[Task goal] When you copy the material below, keep every line exact and drop the pictures.

[Given information]
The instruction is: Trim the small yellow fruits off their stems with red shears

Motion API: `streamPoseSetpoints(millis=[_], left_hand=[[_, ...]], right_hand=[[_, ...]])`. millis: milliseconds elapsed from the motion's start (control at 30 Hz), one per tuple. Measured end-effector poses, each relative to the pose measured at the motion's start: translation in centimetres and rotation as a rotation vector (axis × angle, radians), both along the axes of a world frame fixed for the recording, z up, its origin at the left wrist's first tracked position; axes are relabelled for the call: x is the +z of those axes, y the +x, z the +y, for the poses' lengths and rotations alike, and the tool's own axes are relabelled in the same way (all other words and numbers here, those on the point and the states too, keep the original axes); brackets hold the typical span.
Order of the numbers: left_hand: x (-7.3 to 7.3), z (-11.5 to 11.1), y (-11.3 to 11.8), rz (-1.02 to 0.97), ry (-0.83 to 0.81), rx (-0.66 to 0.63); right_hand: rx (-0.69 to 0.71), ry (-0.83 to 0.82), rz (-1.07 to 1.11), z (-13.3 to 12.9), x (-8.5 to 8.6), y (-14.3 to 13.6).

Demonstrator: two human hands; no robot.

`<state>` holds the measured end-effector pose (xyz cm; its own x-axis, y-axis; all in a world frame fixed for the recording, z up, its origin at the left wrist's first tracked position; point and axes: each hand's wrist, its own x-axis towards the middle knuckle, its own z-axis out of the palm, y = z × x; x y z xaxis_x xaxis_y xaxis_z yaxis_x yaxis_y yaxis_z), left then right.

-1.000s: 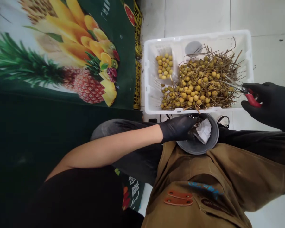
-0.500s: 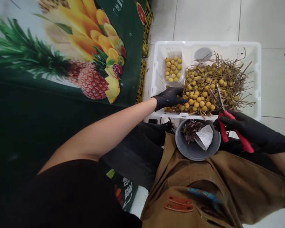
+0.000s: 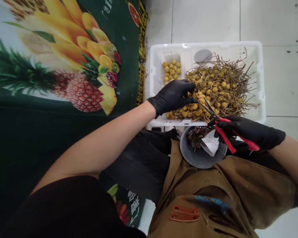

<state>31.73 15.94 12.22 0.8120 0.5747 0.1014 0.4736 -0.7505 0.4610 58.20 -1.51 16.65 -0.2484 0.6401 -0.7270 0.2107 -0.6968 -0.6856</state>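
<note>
A white crate [image 3: 259, 86] holds a heap of brown-yellow longans [image 3: 215, 89] on twiggy stems. My left hand [image 3: 172, 94], black-gloved, is over the crate's left part, its thumb and fingers curled round longans at the heap's edge; the palm side is hidden. In my right hand [image 3: 248, 130], also gloved, are red-handled scissors [image 3: 224, 135]. Their blades stand apart and point up-left, with the tips close to my left thumb among the fruit. A clear plastic box [image 3: 180, 61] of loose longans sits in the crate's far left corner, partly behind my left hand.
A grey bucket [image 3: 201, 162] stands between my legs under the crate's near edge, with twigs and a crumpled white wrapper [image 3: 211, 143] inside. Left are a green fruit-print panel [image 3: 125, 66] and yellow crates [image 3: 141, 82]. Pale floor tiles [image 3: 283, 72] lie beyond.
My left hand has risen from the near rim towards the plastic box, closing round fruit. My right hand has brought the scissors left, their tips now near my left thumb. The view has shifted slightly.
</note>
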Motion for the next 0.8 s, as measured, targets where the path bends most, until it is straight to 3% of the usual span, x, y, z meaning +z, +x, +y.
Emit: streamPoseSetpoints(millis=[400,567,700,800], left_hand=[[1.0,0.8,0.9,-0.075,0.043,-0.019],[1.6,0.8,1.3,-0.118,-0.037,0.016],[1.7,1.4,1.5,-0.128,-0.129,0.087],[1.8,1.7,1.7,-0.15,-0.169,0.128]], right_hand=[[-0.124,-0.038,-0.032,0.5,0.9,-0.1],[-0.17,-0.065,-0.11,0.6,0.6,-0.8],[-0.275,-0.086,0.069,-0.1,0.0,-0.1],[-0.248,-0.217,0.239,-0.5,0.1,0.5]])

[Solution for this problem]
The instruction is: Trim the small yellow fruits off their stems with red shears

Motion API: `streamPoseSetpoints(millis=[_], left_hand=[[_, ...]], right_hand=[[_, ...]])`. millis: milliseconds elapsed from the motion's start (control at 30 Hz), one per tuple. Measured end-effector poses, each relative to the pose measured at the motion's start: translation in centimetres and rotation as a rotation vector (axis × angle, radians), both along the axes of a world frame fixed for the recording, z up, its origin at the left wrist's first tracked position; axes are relabelled for the call: x is the +z of those axes, y the +x, z the +y, for the poses' lengths and rotations alike, and the tool's own axes are relabelled in the same way (all other words and numbers here, those on the point and the states too, keep the original axes); brackets hold the typical span.
Order of the numbers: left_hand: x (-7.3 to 7.3), z (-11.5 to 11.1), y (-11.3 to 11.8), rz (-1.02 to 0.97), ry (-0.83 to 0.81), rx (-0.66 to 0.63); right_hand: rx (-0.69 to 0.71), ry (-0.83 to 0.82), rz (-1.07 to 1.11), z (-13.3 to 12.9), x (-8.5 to 8.6), y (-14.3 to 13.6).

Demonstrator: two human hands; no robot.

`<state>` holds the measured end-effector pose (xyz cm; its own x-axis, y-axis; all in a world frame fixed for the recording, z up, its origin at the left wrist's first tracked position; point and axes: each hand's wrist, its own x-axis towards the middle knuckle, its own z-axis out of the palm, y = z × x; x y z xaxis_x xaxis_y xaxis_z yaxis_x yaxis_y yaxis_z), left then right.

-1.000s: 
-0.500s: 
+0.000s: 

<state>31.73 15.94 12.22 0.8120 0.5747 0.1014 0.4736 -0.7505 0.4610 58.20 -1.51 16.65 -0.2484 0.6401 -0.7270 0.2107 -0.6968 -0.6856</state>
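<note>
A white crate [image 3: 259, 86] holds a heap of brown-yellow longans [image 3: 215, 89] on twiggy stems. My left hand [image 3: 172, 94], black-gloved, is over the crate's left part, its thumb and fingers curled round longans at the heap's edge; the palm side is hidden. In my right hand [image 3: 248, 130], also gloved, are red-handled scissors [image 3: 224, 135]. Their blades stand apart and point up-left, with the tips close to my left thumb among the fruit. A clear plastic box [image 3: 180, 61] of loose longans sits in the crate's far left corner, partly behind my left hand.
A grey bucket [image 3: 201, 162] stands between my legs under the crate's near edge, with twigs and a crumpled white wrapper [image 3: 211, 143] inside. Left are a green fruit-print panel [image 3: 125, 66] and yellow crates [image 3: 141, 82]. Pale floor tiles [image 3: 283, 72] lie beyond.
My left hand has risen from the near rim towards the plastic box, closing round fruit. My right hand has brought the scissors left, their tips now near my left thumb. The view has shifted slightly.
</note>
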Motion for the next 0.8 s, as measured, targets where the path bends most, until it is straight to 3% of the usual span, x, y, z meaning +z, +x, +y.
Emit: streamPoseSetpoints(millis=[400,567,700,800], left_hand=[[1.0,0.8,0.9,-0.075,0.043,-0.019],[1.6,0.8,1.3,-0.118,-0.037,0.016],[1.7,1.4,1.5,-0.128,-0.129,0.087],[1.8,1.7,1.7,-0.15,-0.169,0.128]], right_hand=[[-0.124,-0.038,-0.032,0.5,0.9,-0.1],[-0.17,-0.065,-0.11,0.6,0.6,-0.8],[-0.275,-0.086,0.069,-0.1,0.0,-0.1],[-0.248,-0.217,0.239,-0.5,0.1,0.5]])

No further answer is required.